Tandis que les balles de la liberté sifflent encore dans la ville, les canons de la libération franchissent les portes de Paris, au milieu des cris et des fleurs. Dans la plus belle et la plus chaude des nuits d’août, le ciel de Paris mêle aux étoiles de toujours les balles traçantes, la fumée des incendies et les fusées multicolores de la joie populaire. Dans cette nuit sans égale s’achèvent quatre ans d’une histoire monstrueuse et d’une lutte indicible où la France était aux prises avec sa honte et sa fureur. (...)

70 anos é muito tempo e são já uma minoria os contemporâneos desse acontecimento marcante da nossa história contemporânea. Mas nada é mais importante do que celebrar a liberdade e os acontecimentos que a evocam em toda a sua força telúrica.

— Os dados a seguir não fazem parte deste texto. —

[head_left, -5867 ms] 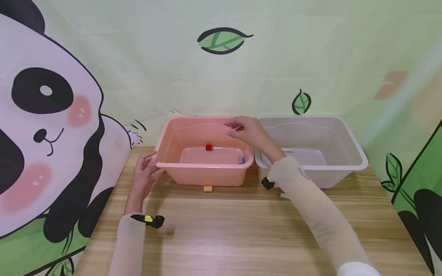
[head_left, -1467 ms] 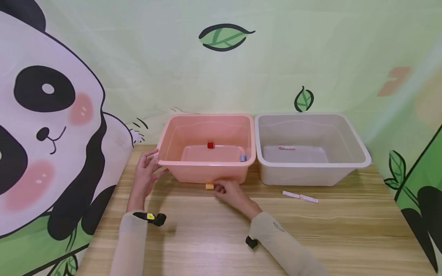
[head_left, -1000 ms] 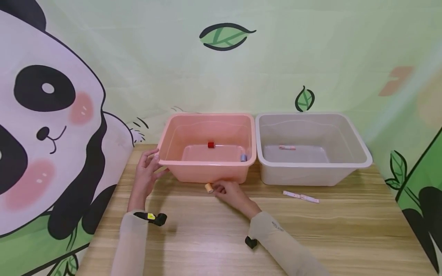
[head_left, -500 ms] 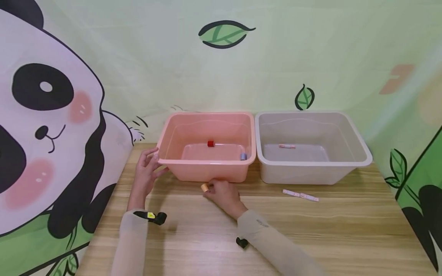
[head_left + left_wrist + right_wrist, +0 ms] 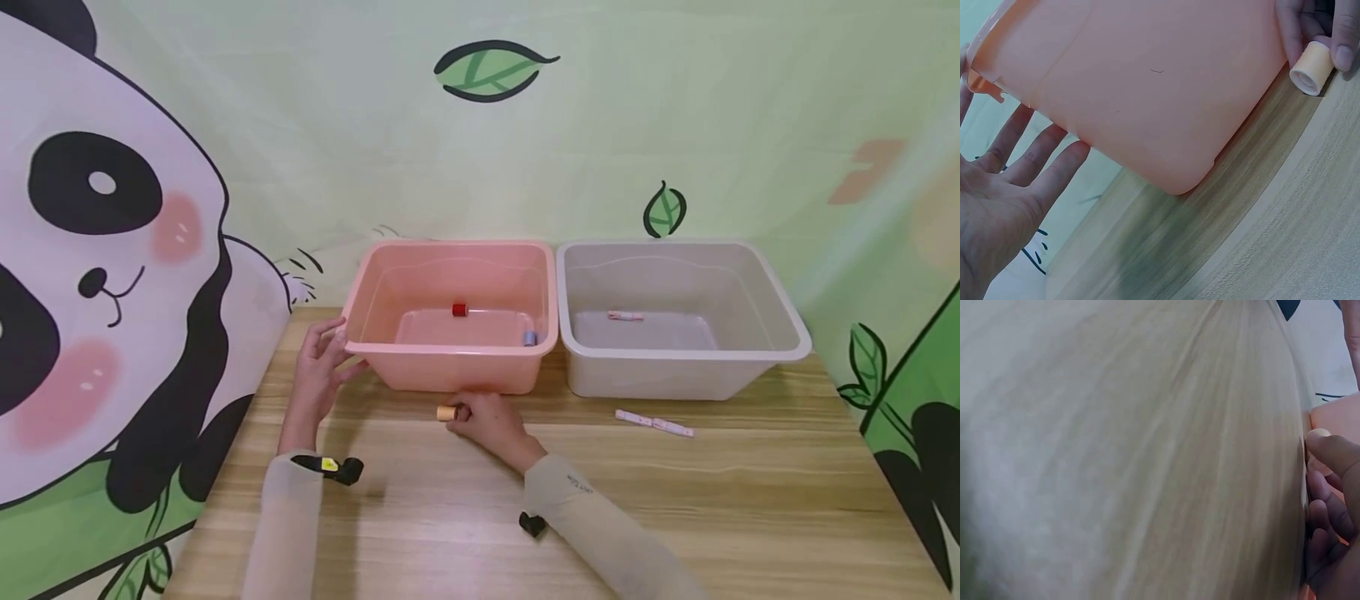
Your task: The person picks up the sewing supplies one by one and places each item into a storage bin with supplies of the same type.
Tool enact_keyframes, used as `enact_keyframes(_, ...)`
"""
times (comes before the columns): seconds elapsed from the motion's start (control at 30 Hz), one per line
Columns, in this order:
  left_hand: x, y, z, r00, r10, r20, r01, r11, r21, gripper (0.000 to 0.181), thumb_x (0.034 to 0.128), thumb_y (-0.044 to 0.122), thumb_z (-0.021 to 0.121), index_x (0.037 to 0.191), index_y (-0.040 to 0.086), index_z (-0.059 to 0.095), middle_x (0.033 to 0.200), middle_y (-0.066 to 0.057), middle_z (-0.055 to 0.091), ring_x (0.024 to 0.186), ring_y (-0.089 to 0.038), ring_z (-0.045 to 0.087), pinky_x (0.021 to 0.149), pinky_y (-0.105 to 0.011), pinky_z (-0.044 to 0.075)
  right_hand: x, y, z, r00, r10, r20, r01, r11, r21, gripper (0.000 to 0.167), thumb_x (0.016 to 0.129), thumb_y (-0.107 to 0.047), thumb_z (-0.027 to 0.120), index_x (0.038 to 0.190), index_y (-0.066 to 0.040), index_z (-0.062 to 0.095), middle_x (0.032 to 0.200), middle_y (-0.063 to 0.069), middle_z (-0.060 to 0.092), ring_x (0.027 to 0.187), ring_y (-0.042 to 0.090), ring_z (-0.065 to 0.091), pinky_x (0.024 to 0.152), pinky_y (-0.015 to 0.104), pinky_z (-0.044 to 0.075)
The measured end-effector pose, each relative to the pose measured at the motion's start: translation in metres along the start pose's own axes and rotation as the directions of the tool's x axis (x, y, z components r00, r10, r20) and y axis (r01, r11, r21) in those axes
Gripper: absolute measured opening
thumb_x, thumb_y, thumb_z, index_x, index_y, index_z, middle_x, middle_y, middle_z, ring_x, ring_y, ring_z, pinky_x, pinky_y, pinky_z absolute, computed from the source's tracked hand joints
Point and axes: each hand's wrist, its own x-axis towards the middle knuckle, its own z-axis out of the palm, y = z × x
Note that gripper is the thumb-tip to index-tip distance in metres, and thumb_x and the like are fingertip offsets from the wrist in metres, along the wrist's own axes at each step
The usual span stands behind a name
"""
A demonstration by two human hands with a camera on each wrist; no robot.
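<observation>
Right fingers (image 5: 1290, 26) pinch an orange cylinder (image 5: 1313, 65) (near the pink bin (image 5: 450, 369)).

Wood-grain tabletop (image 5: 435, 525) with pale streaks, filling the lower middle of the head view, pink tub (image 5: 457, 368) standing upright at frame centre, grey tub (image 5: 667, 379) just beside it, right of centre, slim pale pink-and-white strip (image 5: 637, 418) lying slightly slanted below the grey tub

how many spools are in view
3: the red spool and blue spool inside the pink bin, the orange spool in the right hand. More may be hidden.
</observation>
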Motion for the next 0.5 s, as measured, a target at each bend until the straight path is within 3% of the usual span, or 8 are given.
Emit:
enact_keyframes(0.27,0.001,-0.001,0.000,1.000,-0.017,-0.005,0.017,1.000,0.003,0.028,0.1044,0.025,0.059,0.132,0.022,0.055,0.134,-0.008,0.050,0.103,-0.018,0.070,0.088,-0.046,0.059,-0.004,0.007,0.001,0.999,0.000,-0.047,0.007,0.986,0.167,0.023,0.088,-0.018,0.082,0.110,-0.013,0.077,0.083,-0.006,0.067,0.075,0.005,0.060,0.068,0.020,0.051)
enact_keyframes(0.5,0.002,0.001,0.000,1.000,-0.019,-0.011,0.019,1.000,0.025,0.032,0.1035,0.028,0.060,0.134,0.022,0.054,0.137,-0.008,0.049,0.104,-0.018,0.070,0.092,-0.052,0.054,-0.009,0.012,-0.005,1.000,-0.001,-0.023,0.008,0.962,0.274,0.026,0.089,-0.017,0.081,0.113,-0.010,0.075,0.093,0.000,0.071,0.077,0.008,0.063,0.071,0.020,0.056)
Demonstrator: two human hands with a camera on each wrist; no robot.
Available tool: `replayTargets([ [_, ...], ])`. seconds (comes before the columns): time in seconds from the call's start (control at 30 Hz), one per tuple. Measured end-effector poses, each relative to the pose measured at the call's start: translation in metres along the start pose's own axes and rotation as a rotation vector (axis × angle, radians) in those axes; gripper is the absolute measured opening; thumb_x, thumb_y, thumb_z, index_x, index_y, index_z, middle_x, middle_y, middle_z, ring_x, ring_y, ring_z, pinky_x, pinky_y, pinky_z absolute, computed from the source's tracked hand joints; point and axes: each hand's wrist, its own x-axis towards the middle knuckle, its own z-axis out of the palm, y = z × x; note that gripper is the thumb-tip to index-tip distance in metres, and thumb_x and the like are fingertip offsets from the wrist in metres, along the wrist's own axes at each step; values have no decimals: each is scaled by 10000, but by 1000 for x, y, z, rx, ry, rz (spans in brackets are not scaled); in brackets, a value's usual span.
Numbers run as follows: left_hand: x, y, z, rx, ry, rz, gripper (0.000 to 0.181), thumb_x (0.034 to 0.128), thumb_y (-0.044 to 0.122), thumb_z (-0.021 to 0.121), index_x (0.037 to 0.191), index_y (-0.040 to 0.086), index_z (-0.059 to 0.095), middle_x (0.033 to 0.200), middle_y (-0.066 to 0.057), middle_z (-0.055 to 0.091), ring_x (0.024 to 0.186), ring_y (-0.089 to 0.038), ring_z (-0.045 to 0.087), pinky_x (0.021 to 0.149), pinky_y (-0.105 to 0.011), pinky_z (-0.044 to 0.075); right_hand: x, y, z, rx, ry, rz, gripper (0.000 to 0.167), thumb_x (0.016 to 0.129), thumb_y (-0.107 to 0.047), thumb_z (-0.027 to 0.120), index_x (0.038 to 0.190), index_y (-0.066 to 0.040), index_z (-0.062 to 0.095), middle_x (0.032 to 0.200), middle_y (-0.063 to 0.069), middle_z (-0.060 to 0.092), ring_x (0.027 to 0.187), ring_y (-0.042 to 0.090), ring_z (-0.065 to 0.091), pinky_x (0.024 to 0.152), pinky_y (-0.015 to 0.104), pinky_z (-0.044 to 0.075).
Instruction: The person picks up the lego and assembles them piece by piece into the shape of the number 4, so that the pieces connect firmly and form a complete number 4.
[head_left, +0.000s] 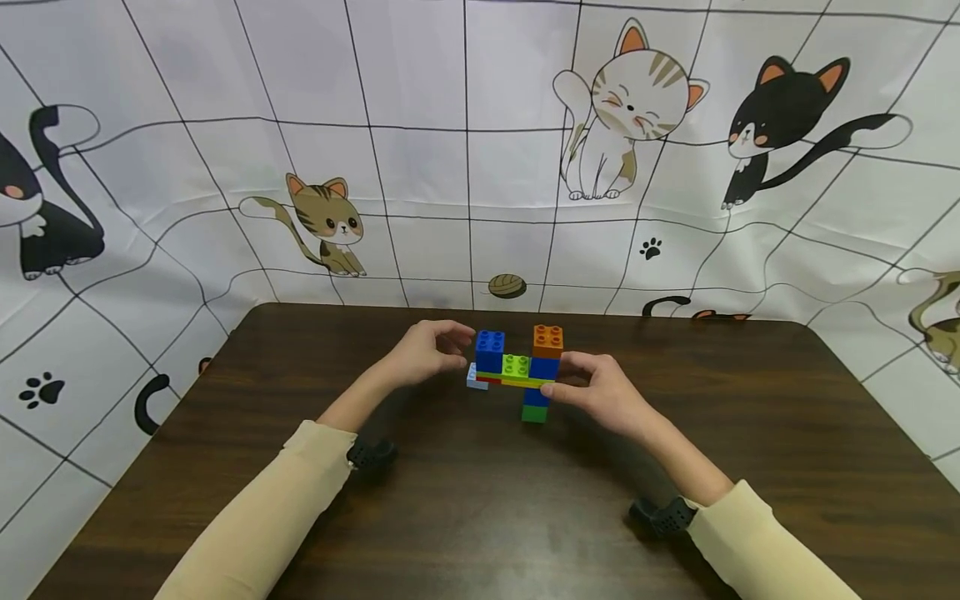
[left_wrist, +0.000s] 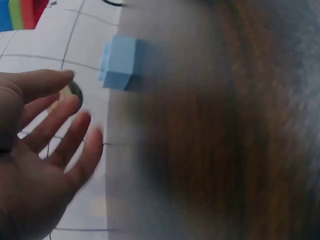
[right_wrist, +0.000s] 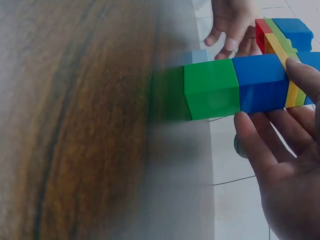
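Note:
My right hand (head_left: 603, 392) grips a toy brick structure at its right side, thumb on the front and fingers behind. A green brick (right_wrist: 212, 91) and a blue brick (right_wrist: 262, 82) form its lower column. Thin yellow and lime plates cross above, with a small red piece (right_wrist: 260, 35) under the far end. On top are a blue brick (head_left: 491, 354), a lime brick (head_left: 516, 365) and an orange brick (head_left: 547, 337). My left hand (head_left: 430, 354) holds nothing, its fingers loosely bent beside the structure's left end. A light blue brick (left_wrist: 121, 62) sits on the table below that end.
The dark wooden table (head_left: 450, 517) has its far edge just beyond the bricks. A white curtain (head_left: 420, 167) with grid lines and cartoon cats hangs behind it. Dark bands with wrist cameras are on both wrists.

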Motion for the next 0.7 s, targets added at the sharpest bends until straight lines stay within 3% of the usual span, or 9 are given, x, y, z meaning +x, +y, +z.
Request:
replayTargets([
  [0.13,3,-1,8,43,-37,-23,453,891,64,789,1322,21,654,1243,-126,689,1038,-279,620,927,-416,544,0,1,-1,44,12,-21,403,942,-134,762,1290,29,639,1195,168,692,1094,348,680,905,388,580],
  [0.27,6,-1,14,67,-75,-42,477,874,74,814,1320,21,653,1176,-111,700,965,-254,591,810,-339,544,0,2,-2,45,28,-63,463,936,-98,760,1358,-7,594,1204,170,687,1089,321,668,921,356,569],
  [0.4,8,1,19,79,-106,-48,463,862,49,818,1294,12,656,1109,-102,701,907,-238,568,740,-288,514,1,3,-2,39,37,-75,489,937,-95,759,1384,-25,575,1207,171,687,1088,313,660,943,395,558],
  [0.57,8,1,22,94,-113,-53,383,853,31,822,1212,18,690,1050,-88,705,843,-222,563,691,-281,491,1,3,0,30,36,-67,481,943,-123,757,1381,-31,581,1212,162,685,1092,311,649,973,475,539],
  [0.7,7,2,22,116,-108,-54,303,865,38,814,1152,17,718,1016,-86,705,863,-226,577,755,-305,527,1,4,0,32,37,-67,489,953,-125,746,1397,-26,568,1228,168,679,1110,317,646,975,475,540],
])
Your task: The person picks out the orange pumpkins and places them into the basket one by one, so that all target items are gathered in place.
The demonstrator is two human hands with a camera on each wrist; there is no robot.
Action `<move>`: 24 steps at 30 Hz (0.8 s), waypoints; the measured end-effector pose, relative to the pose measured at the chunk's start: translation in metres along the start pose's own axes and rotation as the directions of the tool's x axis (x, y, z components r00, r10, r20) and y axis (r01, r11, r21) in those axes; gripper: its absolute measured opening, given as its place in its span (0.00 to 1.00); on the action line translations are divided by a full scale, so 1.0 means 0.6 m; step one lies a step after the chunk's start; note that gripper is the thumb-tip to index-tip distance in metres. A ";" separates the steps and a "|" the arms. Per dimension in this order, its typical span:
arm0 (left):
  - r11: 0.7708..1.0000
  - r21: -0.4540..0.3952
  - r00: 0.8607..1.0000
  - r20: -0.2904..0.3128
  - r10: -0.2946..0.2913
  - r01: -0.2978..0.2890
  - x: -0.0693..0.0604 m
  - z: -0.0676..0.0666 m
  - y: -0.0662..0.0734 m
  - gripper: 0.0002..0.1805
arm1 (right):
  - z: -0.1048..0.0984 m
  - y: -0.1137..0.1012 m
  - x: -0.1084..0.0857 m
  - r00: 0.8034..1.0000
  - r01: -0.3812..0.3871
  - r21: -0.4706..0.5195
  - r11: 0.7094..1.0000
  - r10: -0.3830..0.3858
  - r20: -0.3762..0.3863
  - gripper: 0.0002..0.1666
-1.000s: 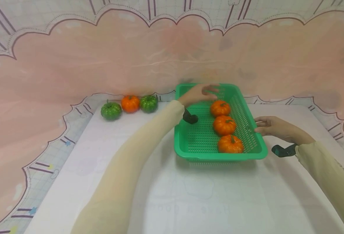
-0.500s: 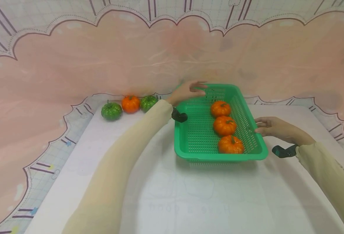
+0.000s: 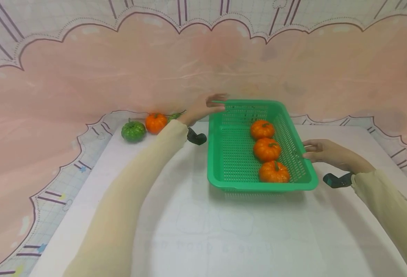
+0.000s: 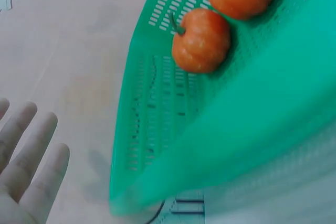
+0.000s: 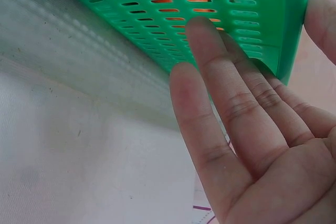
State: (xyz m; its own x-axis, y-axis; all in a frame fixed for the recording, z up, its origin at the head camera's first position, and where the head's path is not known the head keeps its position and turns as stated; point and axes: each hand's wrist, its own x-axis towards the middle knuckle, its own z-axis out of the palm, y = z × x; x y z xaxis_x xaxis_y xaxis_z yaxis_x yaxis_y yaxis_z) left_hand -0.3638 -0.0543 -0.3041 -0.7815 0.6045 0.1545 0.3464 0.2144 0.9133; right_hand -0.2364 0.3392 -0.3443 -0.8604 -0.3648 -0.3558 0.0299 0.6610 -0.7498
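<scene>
A green plastic basket [image 3: 220, 184] with slotted walls holds three small orange pumpkins, the back one [image 3: 262, 129], the middle one [image 3: 267, 149] and the front one [image 3: 274, 172], in a row along its right side. My left hand [image 3: 205, 107] is in the air by the basket's back left corner, fingers spread and holding nothing. In the left wrist view its fingers [image 4: 31, 150] stand apart from the rim. My right hand [image 3: 322, 151] holds the basket's right rim, its fingers [image 5: 202, 45] against the outer wall and its thumb [image 5: 321, 22] at the rim.
At the table's back left stand a green pumpkin [image 3: 133, 130], an orange pumpkin [image 3: 156, 123] and another green one [image 3: 174, 116], partly hidden behind my left arm. A patterned pink cloth [image 3: 137, 69] hangs behind the white table [image 3: 189, 238].
My left hand has moved left from over the basket to beyond its back left corner, covering most of one green pumpkin. The right hand and the basket have stayed in place.
</scene>
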 end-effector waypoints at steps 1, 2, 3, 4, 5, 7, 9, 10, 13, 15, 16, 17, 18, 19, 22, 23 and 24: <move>1.000 -0.002 1.000 -0.011 0.001 -0.001 -0.003 -0.003 -0.002 0.31 | 0.000 0.000 0.000 1.000 0.001 -0.002 1.000 -0.001 -0.001 0.38; 1.000 -0.002 1.000 -0.019 0.004 -0.004 -0.006 -0.007 -0.004 0.31 | 0.000 0.001 0.000 1.000 0.001 -0.006 1.000 -0.001 -0.001 0.39; 1.000 0.001 1.000 -0.028 0.006 -0.006 -0.009 -0.011 -0.007 0.31 | 0.000 0.001 0.000 1.000 -0.003 -0.011 1.000 0.003 -0.004 0.39; 1.000 -0.002 0.999 -0.034 0.006 -0.006 -0.011 -0.015 -0.010 0.32 | 0.000 0.001 0.000 1.000 -0.003 -0.016 1.000 0.003 -0.005 0.39; 1.000 -0.007 0.999 -0.039 0.007 -0.007 -0.014 -0.019 -0.012 0.32 | 0.000 0.001 0.000 1.000 -0.002 -0.019 1.000 0.002 -0.005 0.39; 1.000 -0.019 0.999 -0.053 0.008 -0.009 -0.021 -0.026 -0.016 0.32 | 0.000 0.001 0.000 1.000 -0.003 -0.022 1.000 0.003 -0.007 0.39; 1.000 -0.027 0.998 -0.067 0.010 -0.012 -0.026 -0.033 -0.020 0.31 | 0.000 0.001 0.000 1.000 -0.005 -0.024 1.000 0.005 -0.009 0.39; 0.999 -0.036 0.997 -0.073 0.008 -0.010 -0.029 -0.035 -0.022 0.32 | 0.001 0.000 0.000 1.000 -0.001 -0.025 1.000 0.001 -0.008 0.39; 0.999 -0.048 0.995 -0.098 0.006 -0.010 -0.038 -0.045 -0.028 0.31 | 0.001 -0.001 0.000 1.000 -0.001 -0.023 1.000 0.000 -0.007 0.39; 0.999 -0.048 0.994 -0.111 0.002 -0.007 -0.043 -0.052 -0.032 0.32 | 0.001 -0.002 -0.001 1.000 0.000 -0.021 1.000 0.000 -0.005 0.39; 0.999 -0.048 0.993 -0.115 0.000 -0.005 -0.045 -0.056 -0.034 0.32 | 0.001 -0.002 -0.001 1.000 0.000 -0.019 1.000 0.000 -0.004 0.38; 0.999 -0.046 0.993 -0.121 -0.003 -0.002 -0.048 -0.059 -0.036 0.32 | 0.001 -0.002 -0.001 1.000 0.000 -0.018 1.000 0.000 -0.004 0.38; 0.999 -0.046 0.992 -0.124 -0.009 0.003 -0.051 -0.063 -0.038 0.32 | 0.001 -0.003 -0.001 1.000 0.000 -0.017 1.000 0.000 -0.003 0.38; 0.999 -0.047 0.992 -0.128 -0.016 0.010 -0.054 -0.066 -0.040 0.32 | 0.001 -0.003 -0.001 1.000 0.000 -0.016 1.000 0.000 -0.003 0.38; 0.998 -0.048 0.989 -0.144 -0.042 0.035 -0.064 -0.076 -0.046 0.33 | 0.001 -0.004 -0.002 1.000 0.003 -0.016 1.000 -0.003 -0.002 0.37; 0.998 -0.050 0.987 -0.151 -0.050 0.043 -0.067 -0.079 -0.048 0.33 | 0.002 -0.005 -0.003 1.000 0.005 -0.015 1.000 -0.005 -0.002 0.37; 0.997 -0.057 0.986 -0.158 -0.055 0.047 -0.069 -0.082 -0.051 0.33 | 0.002 -0.005 -0.003 1.000 0.006 -0.017 1.000 -0.006 -0.001 0.37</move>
State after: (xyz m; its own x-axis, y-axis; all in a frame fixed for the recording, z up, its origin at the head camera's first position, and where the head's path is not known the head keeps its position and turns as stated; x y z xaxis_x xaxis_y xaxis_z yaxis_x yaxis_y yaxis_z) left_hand -0.3677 -0.1237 -0.3196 -0.8714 0.4633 0.1615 0.2797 0.1987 0.9393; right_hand -0.2342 0.3373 -0.3421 -0.8612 -0.3679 -0.3508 0.0161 0.6700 -0.7422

Desde esse dia, passaram 70 anos, a Europa tem vivido um longo período de paz que somente hoje, no tempo que é o nosso, está verdadeiramente em perigo.  

sexta-feira, agosto 22

agosto - dia 22

Uma tarde quente povoada pelos medos que as notícias acalentam. Além das heranças do nosso passado doméstico, e seu reflexo no presente, continua a alastrar a violência por esse mundo. Leio a notícia de execuções públicas em Gaza em retaliação pela eliminação física de dirigentes militares do Hamas levadas a cabo por Israel. Assinalo as mais cruéis manifestações da guerra fazendo lembrar, de forma impressiva, outras guerras de todos os tempos passados. Esta cavalgada da guerra a que assistimos tem que ser refreada sem ilusões de alcançar uma paz impoluta. As potências - sempre as potências! - com argumentos de força militar ou económica, ou ambos, têm que se entender globalmente forçadas por um movimento que somente os cidadãos podem impulsionar. O Papa Francisco apela, o Secretário Geral das Nações Unidas, apela, alguns lideres políticos apelam, à paz, mas não se vê luz ao fundo do túnel que acalente a esperança de um retrocesso dos movimentos extremistas/belicistas. Alastra mesmo entre a intelectualidade, como sempre aconteceu, nos períodos que antecedem as grandes guerras, um amolecimento do espírito crítico face ao alastramento de ideologias populistas e de nacionalismos exacerbados (caso da Hungria, país membro da UE!) que, sejam quais forem as suas raízes ou tendências, todas por igual, têm que ser combatidas, e confinadas, sob pena de virmos, enquanto cidadãos do mundo, a ser responsáveis por um  novo holocausto.